In 1920 it was sold to a local man, John Honey, who continued to grind by water power until about 1947, when he installed an electric motor to power the stones through a flat belt drive. The two water wheels and most of the machinery were broken up and carted away for scrap. After John died in 1959, his farming relatives occasionally worked the stones to grind their own livestock feed, using belt drive from a tractor, until 1968 when the mill fell silent.

Rosie and I moved here in 1987, with the intention of restoring the buildings and land into a viable smallholding, and the distant dream of restoring the mill to water power. With a young family to raise there were naturally other priorities, but little by little work began on conserving the mill waterways, building and machinery.

For several years we searched for a suitable old wheel to re-home, but the relatively small diameter of eight feet made this a rather forlorn hope, and eventually we accepted that a new one would need to be purpose-made, along with a pair of large bevel gears (pit wheel and wallower) that were also missing. A modest grant was obtained from the Countryside Stewardship scheme to support this work, as it complemented the educational visits we were developing for schools and adult groups to the smallholding. We had joined the Mills section of the SPAB, and from 1997 onwards opened on National Mills Day to raise funds for the restoration.

With a background in engineering, I was able to draw up my own designs informed by observations and measurements from other mills. A friend in the village had experience of pattern making and kindly offered his skills. Iron castings were made from his wooden patterns at a local foundry in Wadebridge, transported in the back of my estate car (!) and manhandled into position for assembly in situ. The foundry also cast replacement plain bronze bearings for the original steel axle. Wooden buckets were fashioned from boards of pressure-treated douglas fir.
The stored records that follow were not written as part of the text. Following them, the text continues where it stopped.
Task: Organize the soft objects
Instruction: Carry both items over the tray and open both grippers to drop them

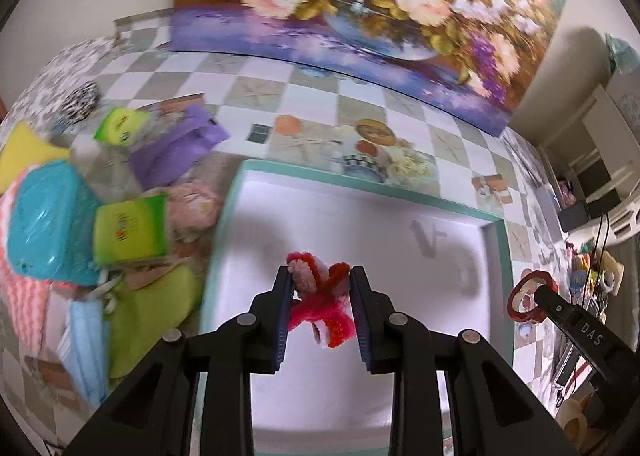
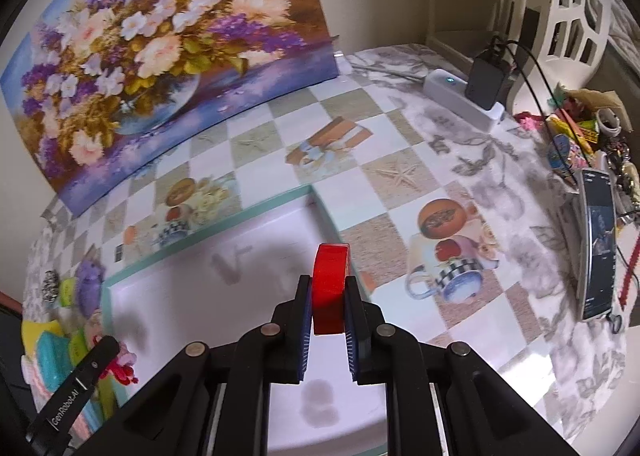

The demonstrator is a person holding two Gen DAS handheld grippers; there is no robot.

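Observation:
My left gripper (image 1: pixel 320 276) is shut on a red and pink fuzzy pipe-cleaner toy (image 1: pixel 320 296) and holds it above the white tray with a teal rim (image 1: pixel 360 179). My right gripper (image 2: pixel 328 284) is shut on a red tape roll (image 2: pixel 330 288), edge on, over the tray's right part (image 2: pixel 320 203). In the left wrist view the right gripper (image 1: pixel 532 298) with the red roll (image 1: pixel 520 292) shows at the right. In the right wrist view the left gripper (image 2: pixel 108 352) with the toy (image 2: pixel 120 370) shows at lower left.
A pile of soft things lies left of the tray: teal box (image 1: pixel 48 215), green sponges (image 1: pixel 130 230), purple cloth (image 1: pixel 176 143), blue mask (image 1: pixel 86 340), yellow cloth (image 1: pixel 24 151). A flower painting (image 1: pixel 360 15) leans at the back. A phone (image 2: pixel 598 240), power strip (image 2: pixel 464 99) and clutter lie right.

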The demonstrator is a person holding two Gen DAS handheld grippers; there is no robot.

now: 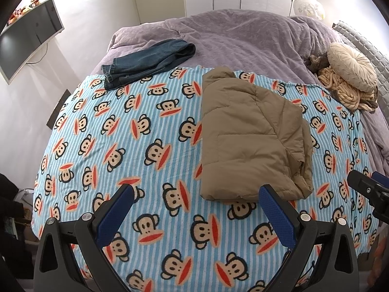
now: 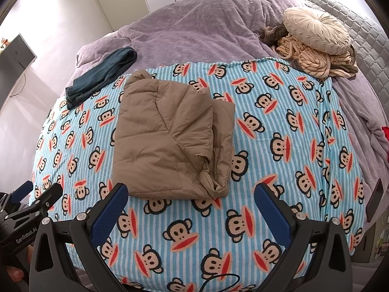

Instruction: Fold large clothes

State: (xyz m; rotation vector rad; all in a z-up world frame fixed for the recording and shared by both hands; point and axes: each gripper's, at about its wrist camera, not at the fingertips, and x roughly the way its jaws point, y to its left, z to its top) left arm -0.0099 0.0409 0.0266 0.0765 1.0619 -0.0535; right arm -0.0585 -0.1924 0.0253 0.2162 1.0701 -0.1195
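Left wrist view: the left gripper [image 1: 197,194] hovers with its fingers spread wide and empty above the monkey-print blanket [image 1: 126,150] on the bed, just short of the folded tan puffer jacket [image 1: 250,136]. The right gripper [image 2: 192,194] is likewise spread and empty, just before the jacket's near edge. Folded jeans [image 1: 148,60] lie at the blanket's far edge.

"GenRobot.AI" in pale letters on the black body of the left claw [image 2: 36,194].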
The new water wheel turned successfully in the year 2000, but the bevel gears failed to mesh properly so with some disappointment it was back to the drawing board.

To cut a long story short, after much research and several “blind alleys”, the wallower was redesigned and recast, then the teeth were accurately machined using computer control to obtain the correct pitch. With this new wallower in position, the corresponding oak teeth of the pit wheel could be hand fitted, wedged into place and finally profiled for smooth meshing. To correct inaccuracy and run-out of the pit wheel casting, I devised a method of profiling these teeth in situ using a router within a sliding fixture attached to the hurst frame, so that the teeth have accurate pitch and run true although the casting does not. It took several hundred hours work spread over two winters, within the cramped confines of a dark, damp wheel pit, to fit and profile one hundred teeth. 

On 9th March 2012, the millstones turned by water power for the first time in 60 years (videos here: and and there were big grins on our faces! I never anticipated it would take more than 20 years to achieve our dream, or that it would be so technically challenging, but we’ve had wonderful support and encouragement from the local community.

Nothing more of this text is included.